**Problem requirements**
Go through the listing and return every line with "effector" in it.

** Entries provided follows **

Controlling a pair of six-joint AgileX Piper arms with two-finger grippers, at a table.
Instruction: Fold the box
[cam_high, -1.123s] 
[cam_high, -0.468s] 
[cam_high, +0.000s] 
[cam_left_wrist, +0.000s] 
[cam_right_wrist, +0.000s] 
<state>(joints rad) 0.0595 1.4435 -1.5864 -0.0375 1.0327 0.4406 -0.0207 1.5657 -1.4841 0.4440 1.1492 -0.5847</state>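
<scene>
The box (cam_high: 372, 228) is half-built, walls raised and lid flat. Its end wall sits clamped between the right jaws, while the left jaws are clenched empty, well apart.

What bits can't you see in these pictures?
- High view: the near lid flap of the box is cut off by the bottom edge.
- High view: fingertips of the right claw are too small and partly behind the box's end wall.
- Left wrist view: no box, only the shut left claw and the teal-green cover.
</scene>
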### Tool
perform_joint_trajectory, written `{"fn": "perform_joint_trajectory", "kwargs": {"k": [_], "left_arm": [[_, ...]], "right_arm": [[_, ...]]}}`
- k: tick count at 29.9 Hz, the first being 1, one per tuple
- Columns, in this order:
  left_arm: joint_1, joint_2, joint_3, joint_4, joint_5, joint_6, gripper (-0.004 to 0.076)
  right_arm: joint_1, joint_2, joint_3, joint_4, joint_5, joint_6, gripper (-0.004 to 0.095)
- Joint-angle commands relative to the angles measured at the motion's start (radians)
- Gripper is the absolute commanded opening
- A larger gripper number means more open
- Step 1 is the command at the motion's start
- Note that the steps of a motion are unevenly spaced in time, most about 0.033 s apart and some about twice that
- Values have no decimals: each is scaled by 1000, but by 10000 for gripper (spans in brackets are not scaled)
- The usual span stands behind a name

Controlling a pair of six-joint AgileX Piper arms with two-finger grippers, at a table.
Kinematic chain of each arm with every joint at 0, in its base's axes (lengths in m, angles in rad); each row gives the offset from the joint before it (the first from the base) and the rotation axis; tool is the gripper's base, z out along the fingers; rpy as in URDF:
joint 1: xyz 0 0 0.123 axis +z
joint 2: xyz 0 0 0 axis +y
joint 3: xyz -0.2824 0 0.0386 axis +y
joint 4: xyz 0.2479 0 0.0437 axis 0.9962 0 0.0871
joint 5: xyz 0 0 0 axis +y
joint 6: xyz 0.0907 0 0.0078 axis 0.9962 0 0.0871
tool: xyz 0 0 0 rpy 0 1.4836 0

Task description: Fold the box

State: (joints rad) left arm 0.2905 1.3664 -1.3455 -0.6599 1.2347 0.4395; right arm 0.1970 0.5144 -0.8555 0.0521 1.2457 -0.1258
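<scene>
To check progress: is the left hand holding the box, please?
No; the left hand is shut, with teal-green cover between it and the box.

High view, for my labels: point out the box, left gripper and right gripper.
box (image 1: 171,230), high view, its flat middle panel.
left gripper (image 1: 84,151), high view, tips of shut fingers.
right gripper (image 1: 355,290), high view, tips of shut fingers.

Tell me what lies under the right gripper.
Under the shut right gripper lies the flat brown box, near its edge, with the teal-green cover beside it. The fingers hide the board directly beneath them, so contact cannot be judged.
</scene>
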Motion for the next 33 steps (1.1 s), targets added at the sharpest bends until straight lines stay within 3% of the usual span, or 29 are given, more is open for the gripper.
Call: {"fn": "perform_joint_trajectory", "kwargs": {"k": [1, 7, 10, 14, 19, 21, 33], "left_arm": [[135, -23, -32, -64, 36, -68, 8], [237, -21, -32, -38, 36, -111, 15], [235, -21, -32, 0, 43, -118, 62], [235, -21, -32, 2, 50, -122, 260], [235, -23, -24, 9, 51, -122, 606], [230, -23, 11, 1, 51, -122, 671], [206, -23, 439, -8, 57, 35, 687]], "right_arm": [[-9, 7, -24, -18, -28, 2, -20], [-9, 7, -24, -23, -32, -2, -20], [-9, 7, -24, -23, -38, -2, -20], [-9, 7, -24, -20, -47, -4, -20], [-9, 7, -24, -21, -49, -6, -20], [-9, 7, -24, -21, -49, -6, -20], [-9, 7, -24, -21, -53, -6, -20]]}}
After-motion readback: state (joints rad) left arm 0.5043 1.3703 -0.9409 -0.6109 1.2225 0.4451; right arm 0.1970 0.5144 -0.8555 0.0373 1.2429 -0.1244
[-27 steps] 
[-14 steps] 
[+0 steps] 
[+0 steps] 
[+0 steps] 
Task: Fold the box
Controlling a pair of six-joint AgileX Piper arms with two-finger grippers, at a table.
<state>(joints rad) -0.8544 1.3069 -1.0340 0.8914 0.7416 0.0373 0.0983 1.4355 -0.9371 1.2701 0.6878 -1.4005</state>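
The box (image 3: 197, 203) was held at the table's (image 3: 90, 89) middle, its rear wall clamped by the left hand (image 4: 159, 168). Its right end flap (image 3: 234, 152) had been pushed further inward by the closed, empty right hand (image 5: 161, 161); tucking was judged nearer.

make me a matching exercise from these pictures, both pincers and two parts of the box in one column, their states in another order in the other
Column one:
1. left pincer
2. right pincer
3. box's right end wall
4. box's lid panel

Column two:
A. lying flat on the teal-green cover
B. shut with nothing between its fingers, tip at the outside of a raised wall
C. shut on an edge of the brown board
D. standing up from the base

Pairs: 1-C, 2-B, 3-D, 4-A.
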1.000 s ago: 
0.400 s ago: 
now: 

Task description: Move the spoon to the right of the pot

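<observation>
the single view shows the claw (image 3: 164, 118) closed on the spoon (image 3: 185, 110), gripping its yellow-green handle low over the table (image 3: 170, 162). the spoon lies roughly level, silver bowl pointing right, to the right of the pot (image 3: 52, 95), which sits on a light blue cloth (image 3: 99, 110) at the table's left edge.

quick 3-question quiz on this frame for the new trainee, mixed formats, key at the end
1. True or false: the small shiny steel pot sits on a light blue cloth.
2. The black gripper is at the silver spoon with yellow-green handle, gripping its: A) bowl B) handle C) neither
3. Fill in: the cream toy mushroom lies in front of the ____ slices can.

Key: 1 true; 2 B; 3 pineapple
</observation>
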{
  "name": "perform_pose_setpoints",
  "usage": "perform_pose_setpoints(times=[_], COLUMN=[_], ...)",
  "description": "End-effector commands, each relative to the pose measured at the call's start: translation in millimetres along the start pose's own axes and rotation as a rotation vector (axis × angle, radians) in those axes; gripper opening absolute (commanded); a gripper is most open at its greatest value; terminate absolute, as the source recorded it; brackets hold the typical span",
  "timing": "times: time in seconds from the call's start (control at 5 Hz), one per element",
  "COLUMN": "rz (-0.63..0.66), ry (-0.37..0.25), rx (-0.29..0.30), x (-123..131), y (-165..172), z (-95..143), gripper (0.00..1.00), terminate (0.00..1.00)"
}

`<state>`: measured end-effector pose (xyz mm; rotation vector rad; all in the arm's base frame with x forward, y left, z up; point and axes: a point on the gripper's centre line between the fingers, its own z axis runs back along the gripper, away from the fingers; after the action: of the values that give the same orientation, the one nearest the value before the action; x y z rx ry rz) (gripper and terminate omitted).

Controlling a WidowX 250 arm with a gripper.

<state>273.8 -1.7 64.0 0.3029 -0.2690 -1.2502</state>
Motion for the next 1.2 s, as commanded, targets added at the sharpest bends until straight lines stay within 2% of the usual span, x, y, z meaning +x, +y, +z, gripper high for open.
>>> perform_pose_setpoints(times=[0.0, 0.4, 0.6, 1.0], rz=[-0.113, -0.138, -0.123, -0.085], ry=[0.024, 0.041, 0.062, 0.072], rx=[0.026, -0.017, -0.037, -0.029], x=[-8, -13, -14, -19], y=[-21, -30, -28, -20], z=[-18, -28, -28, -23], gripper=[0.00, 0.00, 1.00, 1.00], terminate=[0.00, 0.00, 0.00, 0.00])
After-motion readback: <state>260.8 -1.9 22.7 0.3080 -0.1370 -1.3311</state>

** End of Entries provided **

**Solution**
  "description": "End-effector commands, each relative to the pose measured at the call's start: translation in millimetres along the start pose's own axes and rotation as a rotation vector (axis × angle, radians) in those axes; gripper opening absolute (commanded); a gripper is most open at its greatest value; terminate absolute, as the source recorded it; brackets hold the typical span",
`<state>`: measured end-effector pose (xyz mm; rotation vector rad; all in the arm's base frame with x forward, y left, z up; point and axes: a point on the gripper's centre line between the fingers, its own z axis runs back along the gripper, away from the fingers; after the action: of the values that give the same orientation, the one nearest the value before the action; x y z rx ry rz) (gripper and terminate omitted).

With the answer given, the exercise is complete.